Bei den gesanglichen Leistungen hielten sich Positiva und Negativa die Waage. Drei Sänger sind es, die angesichts ihrer hervorragenden Leistungen besonderer Erwähnung bedürfen: Sarah Wegener avancierte in der Rolle der Agathe zu Recht zum Publikumsliebling.
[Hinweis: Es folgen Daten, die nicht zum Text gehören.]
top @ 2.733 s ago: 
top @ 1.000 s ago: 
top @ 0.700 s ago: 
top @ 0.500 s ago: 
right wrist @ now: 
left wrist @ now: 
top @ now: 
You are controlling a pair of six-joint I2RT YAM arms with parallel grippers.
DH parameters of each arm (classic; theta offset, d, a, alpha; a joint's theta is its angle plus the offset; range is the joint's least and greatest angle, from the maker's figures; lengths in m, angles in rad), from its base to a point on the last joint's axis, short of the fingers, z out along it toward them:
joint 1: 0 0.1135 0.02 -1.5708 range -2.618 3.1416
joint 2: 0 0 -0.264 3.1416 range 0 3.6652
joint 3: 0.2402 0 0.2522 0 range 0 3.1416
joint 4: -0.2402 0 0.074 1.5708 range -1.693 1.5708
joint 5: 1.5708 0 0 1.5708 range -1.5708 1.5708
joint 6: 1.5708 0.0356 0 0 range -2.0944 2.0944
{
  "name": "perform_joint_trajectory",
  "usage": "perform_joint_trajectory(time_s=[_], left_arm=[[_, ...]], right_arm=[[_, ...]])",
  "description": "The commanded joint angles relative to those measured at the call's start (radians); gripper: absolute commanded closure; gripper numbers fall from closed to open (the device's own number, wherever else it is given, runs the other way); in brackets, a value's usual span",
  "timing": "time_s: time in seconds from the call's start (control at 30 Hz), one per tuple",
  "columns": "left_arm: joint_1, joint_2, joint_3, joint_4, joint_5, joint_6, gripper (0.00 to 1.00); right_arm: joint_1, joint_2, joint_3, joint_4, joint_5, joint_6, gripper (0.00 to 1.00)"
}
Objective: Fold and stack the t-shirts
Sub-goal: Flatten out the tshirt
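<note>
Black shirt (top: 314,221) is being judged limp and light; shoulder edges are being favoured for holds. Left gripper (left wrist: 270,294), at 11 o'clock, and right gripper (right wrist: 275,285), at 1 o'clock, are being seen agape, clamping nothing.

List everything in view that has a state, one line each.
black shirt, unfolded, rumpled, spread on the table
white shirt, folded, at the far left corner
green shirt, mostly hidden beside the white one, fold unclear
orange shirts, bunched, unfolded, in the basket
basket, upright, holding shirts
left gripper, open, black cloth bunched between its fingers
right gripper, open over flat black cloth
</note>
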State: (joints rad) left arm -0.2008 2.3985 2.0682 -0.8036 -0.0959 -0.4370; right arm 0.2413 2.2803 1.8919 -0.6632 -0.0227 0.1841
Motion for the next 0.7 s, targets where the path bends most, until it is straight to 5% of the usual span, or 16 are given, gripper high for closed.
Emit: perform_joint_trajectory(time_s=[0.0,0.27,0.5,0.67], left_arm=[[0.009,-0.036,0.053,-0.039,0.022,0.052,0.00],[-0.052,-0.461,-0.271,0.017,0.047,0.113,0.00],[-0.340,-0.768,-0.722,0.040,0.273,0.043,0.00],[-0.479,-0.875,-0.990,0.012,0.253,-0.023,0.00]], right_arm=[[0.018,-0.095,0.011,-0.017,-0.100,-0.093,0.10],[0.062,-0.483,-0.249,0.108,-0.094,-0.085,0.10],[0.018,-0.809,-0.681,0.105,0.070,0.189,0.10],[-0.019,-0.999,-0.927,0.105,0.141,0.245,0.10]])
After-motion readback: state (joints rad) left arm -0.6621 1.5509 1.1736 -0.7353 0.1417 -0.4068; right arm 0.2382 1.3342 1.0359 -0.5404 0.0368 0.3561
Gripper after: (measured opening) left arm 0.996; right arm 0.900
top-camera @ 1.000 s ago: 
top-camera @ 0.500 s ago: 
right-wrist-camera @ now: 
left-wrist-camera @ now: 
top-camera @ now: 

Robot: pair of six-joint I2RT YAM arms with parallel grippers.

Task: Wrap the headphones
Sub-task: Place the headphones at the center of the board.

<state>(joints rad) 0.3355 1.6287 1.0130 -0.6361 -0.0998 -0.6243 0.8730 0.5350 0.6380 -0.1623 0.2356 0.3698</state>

Wunderbar, wie sie ihren bestens focussierten, warmen und gefühlvollen Sopran, der in jeder Lage gleichermaßen gut ansprach und über eine enorme Ausdrucksintensität verfügte, ebenmäßig und geradlinig dahinfliessen ließ. Ihr langer Atem ließ sie die breiten Kantilenen ihrer beiden Arien mit Bravour durchhalten und leistete einer einfühlsamen Linienführung und einem subtilen Legato Vorschub. Eine Glanzleistung erbrachte auch der junge Marcell Bakonyi, der sich mit seinem sonoren, klangvollen und ausdrucksstarken hellen Bass, der eine ausgezeichnete italienische Schulung aufweist, als Idealbesetzung für den Kaspar erwies. Und von dem ebenfalls ungemein markant und kräftig, dabei bestens gestützt singenden Ottokar von Adrian Gans, der zudem über ein phänomenales hohes ‚gis’ verfügte, hätte man gerne mehr gehört. Diese drei Sänger haben sich wahrlich für die größten Bühnen qualifiziert. Ihnen steht ohne Zweifel eine große Karriere bevor. Solide, wenn auch nicht außergewöhnlich gaben der noch aus seiner Pforzheimer Zeit her gut in Erinnerung gebliebene Aleksey Ivanov den Kuno und der Bariton Tomi Wendt die kleine Partie des Kilian. Die restlichen Solisten waren problematisch. Das begann schon bei Eric Laporte, der mit seiner typisch deutschen Stimme, die über keinerlei Körperstütze und über kein appoggiare la voce verfügt und obendrein sehr halsig und fast nur in einem monotonen Einheits-Forte geführt wurde, dem Max überhaupt nicht gerecht wurde. Nur mit einem Hauch von Stimme, dünn und kopfig sang Naroa Intxausti das Ännchen. Ein ebenfalls recht flachstimmiger und vokal nicht gerade große Autorität ausstrahlender Eremit war Tobias Schabel. Die letztgenannten drei Gesangssolisten sollten dringendst darum bemüht sein, ihre Stimmen in den Körper zu bekommen! Der Ort der richtigen Stütze ist das Brustbein bei einer gleichzeitigen kaum merkbaren Gegenbewegung, begleitet von ständigem Gähnen. Die aus dem Jugendchor Stadttheater rekrutierten Brautjungfern bewegten sich mit ihren gänzlich unfertigen Stimmen jenseits von Gut und Böse. Und wenn bei dem von Jan Hoffmann einstudierten Jägerchor immer wieder ein grell klingender Tenor die Stimmführung übernahm, war das für den Gesamteindruck nicht gerade positiv.